## DIRECTIONS FOR THIS TASK
Could you write out the opening lines of the data, word for word, stopping after the line that contains "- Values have"?

Start of Block

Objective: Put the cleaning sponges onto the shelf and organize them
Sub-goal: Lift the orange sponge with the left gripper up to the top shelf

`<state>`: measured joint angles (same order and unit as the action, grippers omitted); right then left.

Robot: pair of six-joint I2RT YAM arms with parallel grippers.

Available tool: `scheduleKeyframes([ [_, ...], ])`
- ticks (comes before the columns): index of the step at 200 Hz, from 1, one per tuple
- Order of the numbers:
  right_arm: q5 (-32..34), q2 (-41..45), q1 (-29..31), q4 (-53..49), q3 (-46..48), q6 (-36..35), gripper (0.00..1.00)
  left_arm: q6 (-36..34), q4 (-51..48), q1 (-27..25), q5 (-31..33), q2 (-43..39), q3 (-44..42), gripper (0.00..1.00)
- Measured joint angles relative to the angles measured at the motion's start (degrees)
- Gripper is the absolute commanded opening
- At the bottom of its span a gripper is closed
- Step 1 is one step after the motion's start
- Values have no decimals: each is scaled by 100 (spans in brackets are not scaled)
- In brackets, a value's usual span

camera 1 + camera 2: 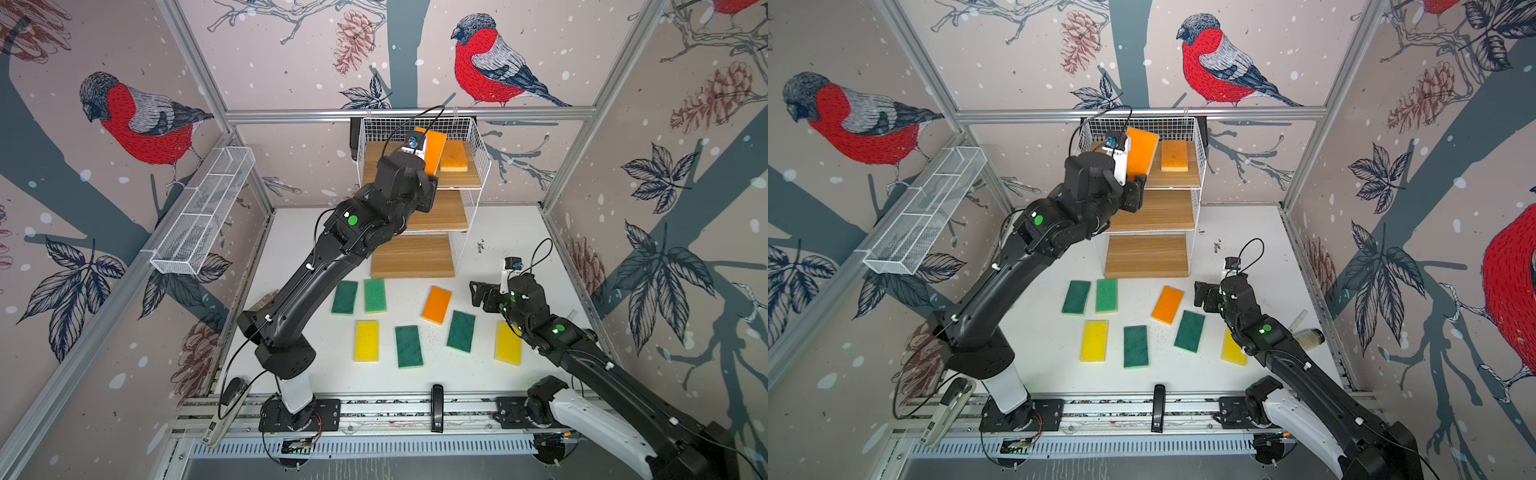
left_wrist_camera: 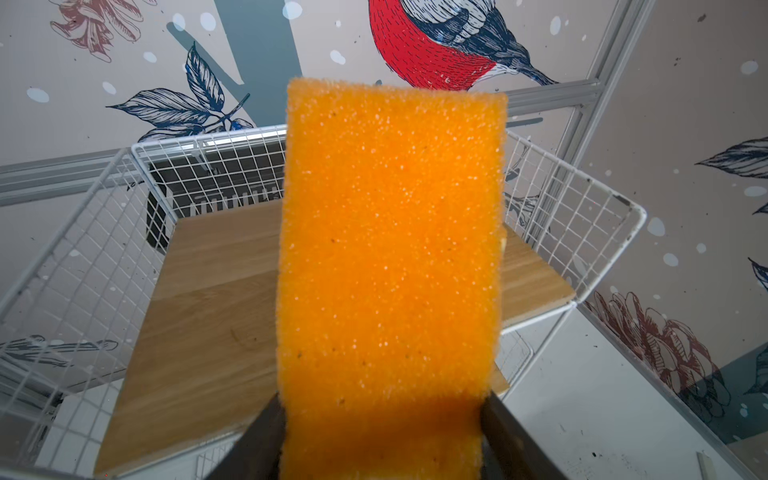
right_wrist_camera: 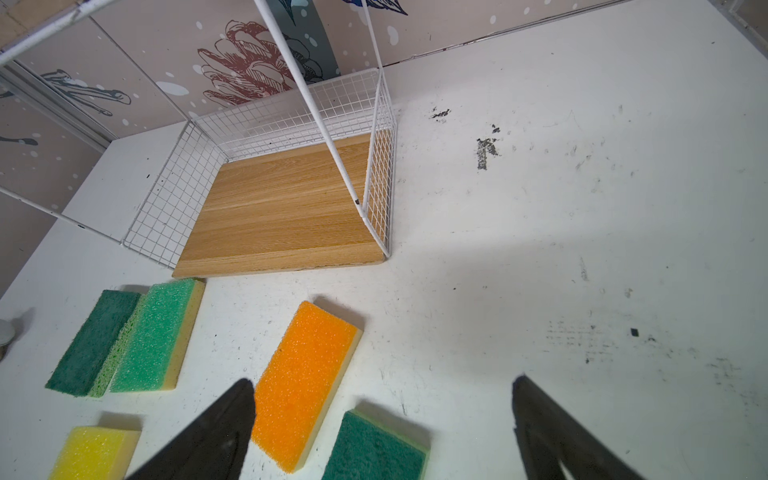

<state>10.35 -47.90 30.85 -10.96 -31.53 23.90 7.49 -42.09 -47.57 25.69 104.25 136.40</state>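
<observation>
The left arm stretches from its base at the front rail up and across to the back of the table (image 1: 498, 232), elbow raised and wrist over the top board (image 1: 374, 162) of the shelf (image 1: 473, 137). The left gripper (image 2: 382, 436) pinches the held orange sponge (image 2: 390, 249) by one short end, a finger on either long edge. That sponge stands on end, tilted a little, over the top board and just beside the flat orange sponge (image 1: 454, 156) lying there; whether its far end touches the wood cannot be told. The middle board (image 1: 449, 212) and the bottom board (image 1: 411, 255) are bare.

The right arm sits folded low on the right side, forearm sloping down and wrist turned toward the middle. The right gripper (image 3: 382, 384) hangs above the table with its jaws spread wide and nothing between them, near the loose orange sponge (image 1: 436, 304).

In front of the shelf lie two green sponges (image 1: 344, 297) side by side, a third green sponge (image 1: 461, 331), a fourth green sponge (image 1: 409, 346), one yellow sponge (image 1: 366, 340), and another yellow sponge (image 1: 508, 344) partly under the right arm
</observation>
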Motion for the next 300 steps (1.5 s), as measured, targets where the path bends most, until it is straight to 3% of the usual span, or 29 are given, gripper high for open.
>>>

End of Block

## COMPLETED EXERCISE
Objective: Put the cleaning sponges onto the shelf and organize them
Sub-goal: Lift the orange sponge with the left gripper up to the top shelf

`<state>`: measured joint angles (same order and unit as the action, grippers omitted); right then left.

Robot: pair of six-joint I2RT YAM arms with parallel grippers.

Available tool: `scheduleKeyframes([ [_, ...], ])`
- ticks (comes before the columns): index of the step at 200 Hz, from 1, one per tuple
- Order of the numbers:
  right_arm: q5 (-32..34), q2 (-41..45), q1 (-29..31), q4 (-53..49), q3 (-46..48), q6 (-36..35), gripper (0.00..1.00)
  left_arm: q6 (-36..34), q4 (-51..48), q1 (-27..25), q5 (-31..33), q2 (-43..39), q3 (-44..42), gripper (0.00..1.00)
- Measured joint angles relative to the angles measured at the motion's start (degrees)
- Gripper is the absolute commanded opening
- At the bottom of its span a gripper is closed
- Step 1 is one step after the motion's start
- Values have no decimals: each is scaled by 100 (spans in brackets are not scaled)

No additional output will be given.